- What you will do -
Leaving nothing out, set down all the data exactly.

- Data supplied -
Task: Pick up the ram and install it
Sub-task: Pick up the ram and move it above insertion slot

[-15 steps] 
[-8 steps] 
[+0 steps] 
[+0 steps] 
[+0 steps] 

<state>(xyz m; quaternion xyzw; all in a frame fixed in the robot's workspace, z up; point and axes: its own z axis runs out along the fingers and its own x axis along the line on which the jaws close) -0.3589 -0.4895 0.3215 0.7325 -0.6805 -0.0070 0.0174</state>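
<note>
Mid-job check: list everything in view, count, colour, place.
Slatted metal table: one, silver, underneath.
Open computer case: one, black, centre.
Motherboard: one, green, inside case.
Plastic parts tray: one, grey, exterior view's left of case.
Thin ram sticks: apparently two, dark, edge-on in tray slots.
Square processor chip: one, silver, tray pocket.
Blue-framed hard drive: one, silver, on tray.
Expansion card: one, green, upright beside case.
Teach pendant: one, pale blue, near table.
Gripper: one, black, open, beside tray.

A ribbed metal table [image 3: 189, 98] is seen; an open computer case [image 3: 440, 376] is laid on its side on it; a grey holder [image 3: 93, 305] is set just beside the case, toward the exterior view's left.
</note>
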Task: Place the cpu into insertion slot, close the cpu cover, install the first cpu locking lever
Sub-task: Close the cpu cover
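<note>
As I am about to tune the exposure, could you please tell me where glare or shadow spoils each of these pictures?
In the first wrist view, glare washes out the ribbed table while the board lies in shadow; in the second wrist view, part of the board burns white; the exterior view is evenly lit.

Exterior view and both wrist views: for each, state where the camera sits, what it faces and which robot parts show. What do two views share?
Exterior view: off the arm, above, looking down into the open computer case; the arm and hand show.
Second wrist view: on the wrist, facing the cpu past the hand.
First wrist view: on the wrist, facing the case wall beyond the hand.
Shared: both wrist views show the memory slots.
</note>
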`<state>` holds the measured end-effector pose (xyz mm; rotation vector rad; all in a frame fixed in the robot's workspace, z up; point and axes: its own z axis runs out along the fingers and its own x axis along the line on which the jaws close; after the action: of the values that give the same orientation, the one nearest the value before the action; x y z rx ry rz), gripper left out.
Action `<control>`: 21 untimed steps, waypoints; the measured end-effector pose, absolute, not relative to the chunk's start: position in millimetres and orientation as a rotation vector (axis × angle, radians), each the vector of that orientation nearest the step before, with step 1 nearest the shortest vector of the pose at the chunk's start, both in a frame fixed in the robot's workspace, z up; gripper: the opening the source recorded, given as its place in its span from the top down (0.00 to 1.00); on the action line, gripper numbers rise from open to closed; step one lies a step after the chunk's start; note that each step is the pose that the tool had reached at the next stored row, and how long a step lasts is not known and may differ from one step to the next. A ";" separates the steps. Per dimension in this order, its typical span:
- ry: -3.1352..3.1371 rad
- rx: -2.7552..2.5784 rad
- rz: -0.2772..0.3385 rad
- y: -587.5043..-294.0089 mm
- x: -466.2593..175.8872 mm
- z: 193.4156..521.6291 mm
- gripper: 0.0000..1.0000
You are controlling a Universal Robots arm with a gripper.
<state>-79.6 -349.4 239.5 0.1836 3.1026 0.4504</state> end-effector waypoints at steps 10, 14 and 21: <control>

- Answer space -
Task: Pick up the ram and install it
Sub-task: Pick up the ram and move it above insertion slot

[-15 steps] 
[-8 steps] 
[+0 steps] 
[+0 steps] 
[+0 steps] 

<state>(xyz m; quaternion xyzw; all in a frame fixed in the robot's workspace, z up; point and axes: its own z axis runs out along the fingers and its own x axis along the line on which the jaws close) -0.3589 -0.4895 0.3215 0.7325 -0.6805 -0.0070 0.0174</state>
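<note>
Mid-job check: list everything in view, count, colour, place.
Slatted metal table: one, silver, underneath.
Open computer case: one, black, centre.
Motherboard: one, green, inside case.
Plastic parts tray: one, grey, exterior view's left of case.
Thin ram sticks: apparently two, dark, edge-on in tray slots.
Square processor chip: one, silver, tray pocket.
Blue-framed hard drive: one, silver, on tray.
Expansion card: one, green, upright beside case.
Teach pendant: one, pale blue, near table.
Gripper: one, black, open, beside tray.

A ribbed metal table [image 3: 189, 98] is seen; an open computer case [image 3: 440, 376] is laid on its side on it; a grey holder [image 3: 93, 305] is set just beside the case, toward the exterior view's left.
</note>
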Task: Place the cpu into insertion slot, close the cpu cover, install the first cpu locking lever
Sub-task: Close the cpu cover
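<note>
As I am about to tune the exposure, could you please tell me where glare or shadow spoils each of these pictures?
In the first wrist view, glare washes out the ribbed table while the board lies in shadow; in the second wrist view, part of the board burns white; the exterior view is evenly lit.

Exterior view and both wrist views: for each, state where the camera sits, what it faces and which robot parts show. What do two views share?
Exterior view: off the arm, above, looking down into the open computer case; the arm and hand show.
Second wrist view: on the wrist, facing the cpu past the hand.
First wrist view: on the wrist, facing the case wall beyond the hand.
Shared: both wrist views show the memory slots.
</note>
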`<state>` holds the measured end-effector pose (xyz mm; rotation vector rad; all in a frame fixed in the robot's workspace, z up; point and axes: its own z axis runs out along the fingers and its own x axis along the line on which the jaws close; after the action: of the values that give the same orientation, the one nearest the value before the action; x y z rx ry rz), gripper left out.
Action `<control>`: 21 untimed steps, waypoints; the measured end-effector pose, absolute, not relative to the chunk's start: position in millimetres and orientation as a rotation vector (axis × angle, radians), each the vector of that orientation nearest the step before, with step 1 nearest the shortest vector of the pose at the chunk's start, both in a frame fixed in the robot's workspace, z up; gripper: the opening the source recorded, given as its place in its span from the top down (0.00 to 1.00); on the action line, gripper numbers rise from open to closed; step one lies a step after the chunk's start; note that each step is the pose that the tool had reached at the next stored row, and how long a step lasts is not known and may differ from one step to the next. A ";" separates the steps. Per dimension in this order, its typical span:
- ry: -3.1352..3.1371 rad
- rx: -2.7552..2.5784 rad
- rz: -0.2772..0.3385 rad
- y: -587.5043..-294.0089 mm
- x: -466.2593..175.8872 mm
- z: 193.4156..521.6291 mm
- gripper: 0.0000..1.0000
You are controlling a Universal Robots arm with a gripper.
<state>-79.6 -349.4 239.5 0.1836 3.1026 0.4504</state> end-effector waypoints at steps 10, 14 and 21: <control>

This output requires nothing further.